The proposed framework is driven by the growing belief that ESG and other sustainability factors are critical to long-term business viability and that a company’s performance must be measured not only on the return to shareholders, but also on how a company achieves its environmental, social and good governance objectives.  Accordingly, material metrics and disclosures set forth in the proposed framework would be provided by companies in their mainstream investment disclosures, such as annual reports and proxy statements, in addition to supplemental sustainability or social impact reports.  The proposal contemplates that addressing ESG topics in the management discussion and analysis section of a company’s annual report would ensure that consideration of these topics will be on the board’s agenda, and thus integrated into core business strategy and governance.

The proposed ESG disclosures are organized into four pillars grounded in the UN Sustainable Development Goals:  the Principles of Governance, Planet, People and Prosperity.  Together, the pillars seek to measure the strength of a company’s governance, its environmental impact and climate change risk management, labor practices and contribution to wider society.

Each of the pillars is further divided into themes, metrics and disclosures which were selected based on their adoption among existing frameworks and standards, materiality to long-term value creation, actionability, universality across industries and firms, and monitoring feasibility.  The proposed framework aims to provide “a path for companies to report on core indicators, with the possibility to add more leading-edge disclosures to their reporting.”  Companies will be expected to disclose in all pillars:  the proposal notes that each of the pillars has “an important bearing on the capacity of a firm to generate shared and sustainable value” and that “performance in one pillar is highly interdependent with that in the others.”
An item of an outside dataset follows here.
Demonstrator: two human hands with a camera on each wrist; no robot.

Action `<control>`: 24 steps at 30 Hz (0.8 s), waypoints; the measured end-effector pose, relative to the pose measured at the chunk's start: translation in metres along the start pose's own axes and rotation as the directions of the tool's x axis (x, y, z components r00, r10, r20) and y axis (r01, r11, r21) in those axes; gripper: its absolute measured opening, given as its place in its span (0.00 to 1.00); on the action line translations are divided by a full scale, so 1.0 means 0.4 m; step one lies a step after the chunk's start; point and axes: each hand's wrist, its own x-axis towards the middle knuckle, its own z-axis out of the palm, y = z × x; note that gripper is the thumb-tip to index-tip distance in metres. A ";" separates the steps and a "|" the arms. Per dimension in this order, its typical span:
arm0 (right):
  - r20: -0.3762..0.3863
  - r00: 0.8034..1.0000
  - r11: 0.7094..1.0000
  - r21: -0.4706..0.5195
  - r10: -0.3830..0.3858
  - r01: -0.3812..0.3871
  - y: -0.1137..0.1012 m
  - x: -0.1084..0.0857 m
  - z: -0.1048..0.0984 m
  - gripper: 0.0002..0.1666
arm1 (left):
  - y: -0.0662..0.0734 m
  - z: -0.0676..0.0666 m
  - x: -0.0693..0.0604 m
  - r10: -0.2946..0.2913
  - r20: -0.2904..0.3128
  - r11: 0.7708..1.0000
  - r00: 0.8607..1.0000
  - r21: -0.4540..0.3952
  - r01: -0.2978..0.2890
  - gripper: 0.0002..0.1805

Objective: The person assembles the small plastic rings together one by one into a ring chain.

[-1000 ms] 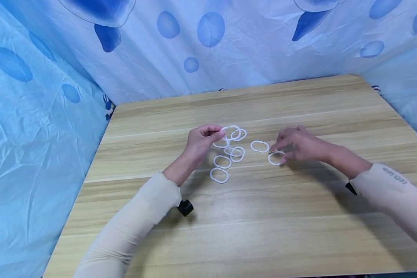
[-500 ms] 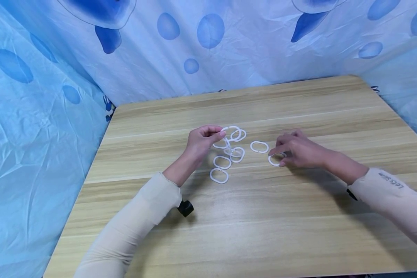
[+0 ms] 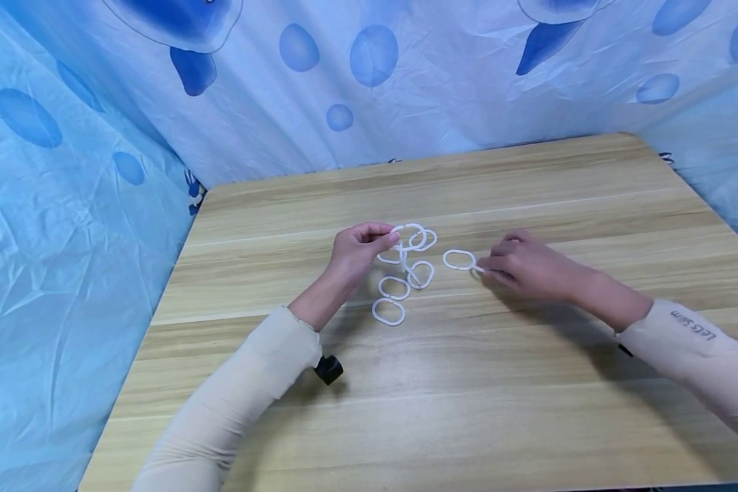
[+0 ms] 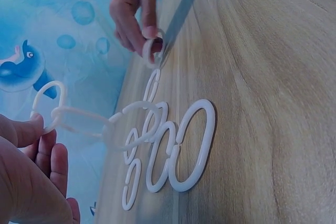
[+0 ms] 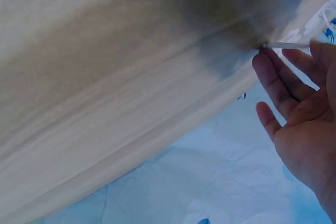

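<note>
My left hand [image 3: 357, 253] pinches a white oval plastic link [image 4: 48, 83] between thumb and fingers. From it hangs a short chain, with a second link [image 4: 81, 110] joined on and a third below that. My right hand [image 3: 531, 268] pinches another white link [image 4: 146, 55], tilted up from the wood. A loose link [image 3: 459, 251] lies just left of the right fingertips. More white links [image 4: 212, 124] lie flat below and beside the chain; each that shows clearly has a small gap in its side. In the right wrist view only a link's thin edge [image 5: 289, 45] shows.
A wood-grain table [image 3: 443, 396] spreads under both hands. Blue and white patterned sheeting [image 3: 443, 82] hangs behind it and along the left side. A small black device [image 3: 329, 369] sits at the left cuff.
The right hand has taken hold of a link that lay flat and turned it up on edge. The left hand stays in place, still pinching the chain.
</note>
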 end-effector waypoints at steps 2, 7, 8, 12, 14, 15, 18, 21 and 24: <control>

While many of the “core” metrics and disclosures are generally comparable with those that are currently being made by many companies in their voluntary ESG disclosures and sustainability reports, some of the “expanded” metrics are not currently in widespread use.  For example, several of the “expanded” metrics relating to climate change and sustainability engage ISO 14008, a new standard issued last year by the International Organization for Standardization providing for a monetary valuation of environmental impacts from emissions and use of natural resources.  The proposal would require this monetary valuation with respect to greenhouse gas emissions, use of land and conversion of ecosystems, water consumption, air and water pollution and solid waste disposal, where material.  Moreover, for purposes of the “Planet” pillar, the proposed framework provides that materiality of impacts on society (rather than on the disclosing company) should be the key determinant of whether or not a metric should be quantified and reported.  Other proposed metrics in the “expanded” category are totally new and do not track to any of the major disclosure frameworks, such as reporting on single-use plastics and the level of stakeholder buy-in on a company’s stated purpose.

A key development in this latest push for a standardization of ESG disclosure metrics is the participation of the Big Four in the development of the proposal.  The contributions and support of the Big Four, backed by members of the IBC and the WEF, will likely help pave a concrete pathway forward for not only the adoption of more standardized ESG disclosure metrics but also, potentially, future assessments of the accuracy and verifiability of disclosed ESG data.

Together with the recent letters from BlackRock’s CEO, Larry Fink, and State Street’s CEO, Cyrus Taraporevala (see our memos found here and here), WEF- and IBC-sponsored disclosure metrics would further accelerate the entry of ESG into mainstream business practice as a measured, disclosed and impactful aspect of corporate strategy and operations.  The proposed set of agreed-upon metrics and disclosures are expected to be finalized over the coming months with the benefit of further consultation with and feedback from companies (including IBC members), investors and other stakeholders, with a view to implementation in 2021.